[What you have to do]
In the listing below, locate the line that contains "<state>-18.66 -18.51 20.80" and the line that contains "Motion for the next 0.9". Restate word for word those two lines and every line between them, and nothing else.

[Data section]
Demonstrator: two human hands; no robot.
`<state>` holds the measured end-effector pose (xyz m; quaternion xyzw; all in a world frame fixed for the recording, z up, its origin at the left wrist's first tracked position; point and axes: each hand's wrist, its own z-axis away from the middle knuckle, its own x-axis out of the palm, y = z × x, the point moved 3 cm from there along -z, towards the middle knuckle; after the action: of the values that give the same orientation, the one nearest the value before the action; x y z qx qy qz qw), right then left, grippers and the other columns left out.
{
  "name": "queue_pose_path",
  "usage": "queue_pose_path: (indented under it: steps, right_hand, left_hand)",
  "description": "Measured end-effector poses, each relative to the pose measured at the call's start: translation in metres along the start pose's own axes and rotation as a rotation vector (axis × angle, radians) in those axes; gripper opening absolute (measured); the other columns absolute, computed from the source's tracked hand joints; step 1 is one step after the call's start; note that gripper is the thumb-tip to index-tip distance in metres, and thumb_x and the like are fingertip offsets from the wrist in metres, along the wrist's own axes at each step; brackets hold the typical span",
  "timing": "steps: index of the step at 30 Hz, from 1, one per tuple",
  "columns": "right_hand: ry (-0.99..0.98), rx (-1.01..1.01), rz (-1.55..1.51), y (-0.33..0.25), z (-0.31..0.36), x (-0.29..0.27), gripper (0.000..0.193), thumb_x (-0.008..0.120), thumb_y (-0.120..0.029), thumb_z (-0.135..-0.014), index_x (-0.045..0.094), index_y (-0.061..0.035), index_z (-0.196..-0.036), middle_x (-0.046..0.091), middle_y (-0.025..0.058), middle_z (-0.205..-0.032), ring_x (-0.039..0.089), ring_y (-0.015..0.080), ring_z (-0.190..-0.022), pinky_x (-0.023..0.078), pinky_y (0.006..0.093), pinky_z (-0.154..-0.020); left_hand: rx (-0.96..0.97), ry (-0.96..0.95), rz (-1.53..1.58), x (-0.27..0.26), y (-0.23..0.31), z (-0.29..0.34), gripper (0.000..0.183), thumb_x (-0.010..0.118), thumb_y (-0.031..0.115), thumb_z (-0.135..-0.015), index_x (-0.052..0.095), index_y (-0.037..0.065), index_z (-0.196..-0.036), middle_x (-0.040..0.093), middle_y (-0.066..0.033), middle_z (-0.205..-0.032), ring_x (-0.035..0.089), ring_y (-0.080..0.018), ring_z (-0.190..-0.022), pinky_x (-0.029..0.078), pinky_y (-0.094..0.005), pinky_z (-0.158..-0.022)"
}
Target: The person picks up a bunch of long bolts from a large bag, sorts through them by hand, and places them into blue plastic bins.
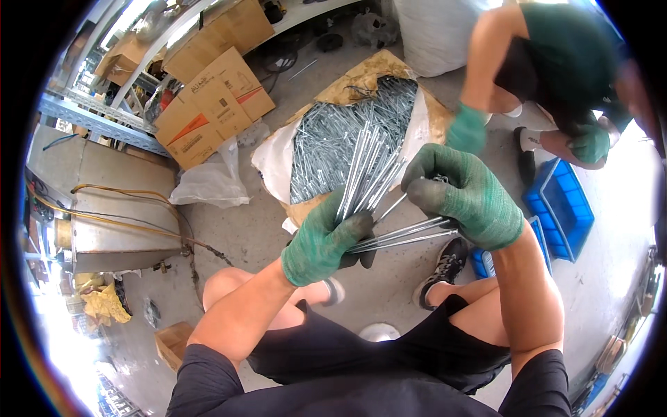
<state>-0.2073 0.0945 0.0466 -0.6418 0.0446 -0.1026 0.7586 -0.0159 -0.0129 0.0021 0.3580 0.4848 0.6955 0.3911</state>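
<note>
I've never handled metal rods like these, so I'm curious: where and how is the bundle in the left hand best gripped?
Probably close around the bundle just beyond the left hand, where it is packed tightest; its far ends fan apart. Coming from the left seems best, since the right hand and the rods reaching to it crowd the other side.

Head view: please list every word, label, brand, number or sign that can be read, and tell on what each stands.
Cardboard box: dark lettering, wording not copied here; smaller print too small to read.
Co-worker's sock: dark marking, too blurred to read.
No other legible text.
</note>
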Motion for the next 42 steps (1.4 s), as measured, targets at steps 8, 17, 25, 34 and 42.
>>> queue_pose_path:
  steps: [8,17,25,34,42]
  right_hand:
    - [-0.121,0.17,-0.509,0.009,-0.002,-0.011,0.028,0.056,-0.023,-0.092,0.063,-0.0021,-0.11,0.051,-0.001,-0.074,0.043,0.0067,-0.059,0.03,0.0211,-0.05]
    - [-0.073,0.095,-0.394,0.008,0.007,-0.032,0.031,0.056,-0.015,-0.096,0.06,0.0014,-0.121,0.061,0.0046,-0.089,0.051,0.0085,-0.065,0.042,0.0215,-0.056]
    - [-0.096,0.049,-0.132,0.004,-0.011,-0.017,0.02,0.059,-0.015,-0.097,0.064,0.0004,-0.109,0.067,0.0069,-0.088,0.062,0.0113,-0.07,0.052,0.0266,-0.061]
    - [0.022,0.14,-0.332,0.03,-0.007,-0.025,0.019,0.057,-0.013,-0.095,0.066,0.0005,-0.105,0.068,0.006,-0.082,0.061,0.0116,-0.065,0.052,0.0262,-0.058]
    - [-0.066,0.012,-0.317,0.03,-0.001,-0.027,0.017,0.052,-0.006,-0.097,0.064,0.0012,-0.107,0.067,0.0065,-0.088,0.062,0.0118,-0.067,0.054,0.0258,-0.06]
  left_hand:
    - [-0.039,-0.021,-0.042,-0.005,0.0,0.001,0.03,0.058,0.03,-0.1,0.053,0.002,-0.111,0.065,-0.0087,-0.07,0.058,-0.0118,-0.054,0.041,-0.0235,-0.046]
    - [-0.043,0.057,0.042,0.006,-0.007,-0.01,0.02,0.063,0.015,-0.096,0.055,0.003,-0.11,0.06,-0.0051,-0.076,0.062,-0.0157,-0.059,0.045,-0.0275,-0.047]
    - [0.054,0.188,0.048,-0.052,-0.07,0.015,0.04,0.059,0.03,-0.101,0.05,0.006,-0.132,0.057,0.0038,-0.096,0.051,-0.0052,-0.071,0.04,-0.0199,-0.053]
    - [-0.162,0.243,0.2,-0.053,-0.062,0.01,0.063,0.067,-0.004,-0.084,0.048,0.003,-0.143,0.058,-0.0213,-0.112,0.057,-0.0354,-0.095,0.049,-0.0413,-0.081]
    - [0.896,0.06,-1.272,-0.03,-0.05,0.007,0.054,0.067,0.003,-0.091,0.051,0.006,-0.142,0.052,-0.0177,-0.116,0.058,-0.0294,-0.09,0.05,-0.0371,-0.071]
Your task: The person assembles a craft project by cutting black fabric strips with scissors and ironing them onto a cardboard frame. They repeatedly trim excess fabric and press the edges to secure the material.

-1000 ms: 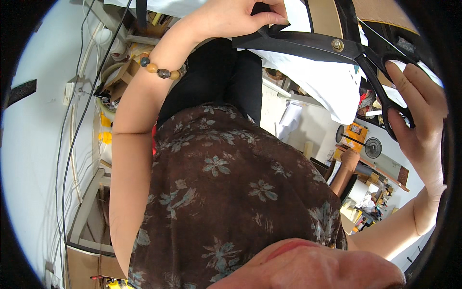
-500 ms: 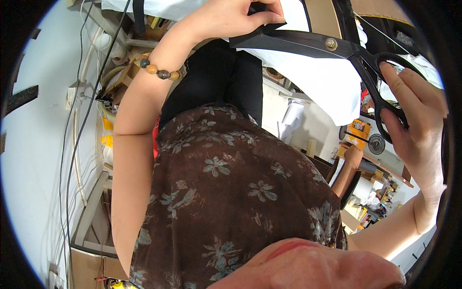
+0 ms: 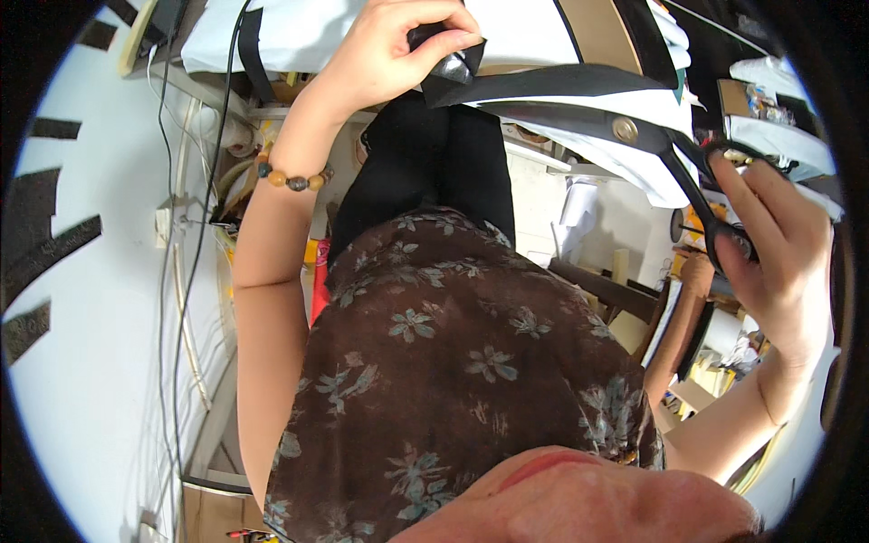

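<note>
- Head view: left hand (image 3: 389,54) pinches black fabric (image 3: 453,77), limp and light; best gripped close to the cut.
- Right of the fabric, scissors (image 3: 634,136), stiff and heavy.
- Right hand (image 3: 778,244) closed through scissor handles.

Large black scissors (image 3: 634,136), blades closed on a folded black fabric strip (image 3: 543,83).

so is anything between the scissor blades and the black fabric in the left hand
Nothing visible. The right hand holds the black scissors, whose blades reach straight to the black fabric pinched in the left hand. Whether the tips touch it cannot be told.
</note>
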The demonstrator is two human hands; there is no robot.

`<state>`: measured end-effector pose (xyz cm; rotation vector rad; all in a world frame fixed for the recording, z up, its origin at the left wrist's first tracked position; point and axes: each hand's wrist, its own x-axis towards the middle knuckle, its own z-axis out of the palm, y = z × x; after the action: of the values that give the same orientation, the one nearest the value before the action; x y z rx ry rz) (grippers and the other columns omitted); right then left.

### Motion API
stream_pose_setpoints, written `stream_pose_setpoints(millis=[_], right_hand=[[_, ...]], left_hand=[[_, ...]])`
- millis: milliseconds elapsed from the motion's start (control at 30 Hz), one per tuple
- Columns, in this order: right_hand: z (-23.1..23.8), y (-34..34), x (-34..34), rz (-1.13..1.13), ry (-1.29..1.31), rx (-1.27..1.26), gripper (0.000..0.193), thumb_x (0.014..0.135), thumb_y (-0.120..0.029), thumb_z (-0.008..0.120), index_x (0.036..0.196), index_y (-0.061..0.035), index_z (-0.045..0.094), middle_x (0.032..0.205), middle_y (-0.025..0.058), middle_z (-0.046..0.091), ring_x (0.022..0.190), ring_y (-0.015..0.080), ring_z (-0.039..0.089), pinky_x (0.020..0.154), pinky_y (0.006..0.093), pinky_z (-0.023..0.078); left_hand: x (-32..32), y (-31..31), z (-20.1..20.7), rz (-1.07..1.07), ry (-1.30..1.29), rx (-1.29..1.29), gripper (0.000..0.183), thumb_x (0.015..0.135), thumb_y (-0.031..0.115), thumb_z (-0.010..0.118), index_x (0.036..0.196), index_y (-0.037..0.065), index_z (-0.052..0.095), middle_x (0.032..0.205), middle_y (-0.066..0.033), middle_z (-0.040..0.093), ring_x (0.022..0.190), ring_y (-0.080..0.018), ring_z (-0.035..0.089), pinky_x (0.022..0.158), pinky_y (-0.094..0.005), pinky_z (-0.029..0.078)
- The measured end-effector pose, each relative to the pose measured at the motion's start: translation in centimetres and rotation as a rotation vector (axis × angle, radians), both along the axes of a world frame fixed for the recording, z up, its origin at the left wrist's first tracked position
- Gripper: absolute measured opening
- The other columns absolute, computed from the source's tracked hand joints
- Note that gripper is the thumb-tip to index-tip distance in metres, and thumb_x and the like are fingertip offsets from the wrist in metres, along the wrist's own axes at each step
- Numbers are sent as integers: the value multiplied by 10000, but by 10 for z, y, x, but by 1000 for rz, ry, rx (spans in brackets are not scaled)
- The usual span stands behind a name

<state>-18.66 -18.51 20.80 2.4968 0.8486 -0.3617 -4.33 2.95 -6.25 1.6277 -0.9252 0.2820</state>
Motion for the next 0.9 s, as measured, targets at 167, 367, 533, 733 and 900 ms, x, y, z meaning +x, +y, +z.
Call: stream_pose_setpoints(millis=[167, 367, 533, 733, 900], right_hand=[[-57, -62, -47, -83, -231, 474, 505, 552, -120, 759, 1028, 33, 682, 833, 140, 622, 652, 299, 615, 560, 386, 492], [-208, -82, -86, -739, -480, 1629, 484, 736, -184, 844, 1119, 3, 615, 869, 39, 638, 735, 89, 584, 668, 223, 469], [-310, -64, -1, -776, -634, 2275, 216, 877, -48, 701, 984, -57, 513, 810, -3, 542, 586, 80, 505, 494, 207, 396], [-343, -67, 65, -838, -778, 2383, 363, 821, -36, 776, 1030, -67, 481, 914, 25, 585, 803, 107, 565, 736, 245, 487], [-348, -84, 96, -753, -882, 2338, 441, 822, -63, 785, 1093, -66, 437, 990, 39, 573, 899, 115, 553, 828, 262, 464]], left_hand=[[4, 0, -13, -9, -178, 11, 31, 885, 35, 648, 899, 21, 672, 957, -94, 700, 987, -186, 624, 1061, -374, 367], [-6, -8, -27, -79, 181, -413, 244, 916, -1, 615, 1156, 10, 570, 1148, -125, 658, 1041, -189, 660, 828, -260, 487], [-18, -8, -34, 7, 301, -320, 410, 876, -80, 628, 1247, 43, 506, 1406, -153, 427, 1106, -183, 620, 902, -286, 475], [-21, -24, 9, 393, -278, 309, 430, 789, 37, 668, 1197, 172, 680, 1480, -115, 384, 1229, -252, 396, 1049, -379, 277], [-6, -24, 39, 227, -422, 684, 406, 776, 48, 665, 1165, 161, 677, 1276, -4, 612, 1256, -231, 504, 1176, -529, 139]])
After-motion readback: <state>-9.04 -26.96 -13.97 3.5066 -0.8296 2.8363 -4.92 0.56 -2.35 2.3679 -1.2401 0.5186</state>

[Task response]
<state>-18.66 -18.51 20.80 2.4968 0.8486 -0.3617 -4.33 2.95 -6.25 1.6277 -0.9252 0.2820</state>
Motion for the next 0.9 s, as measured, targets at 167, 367, 533, 733 and 900 ms, x, y, z meaning +x, +y, +z.

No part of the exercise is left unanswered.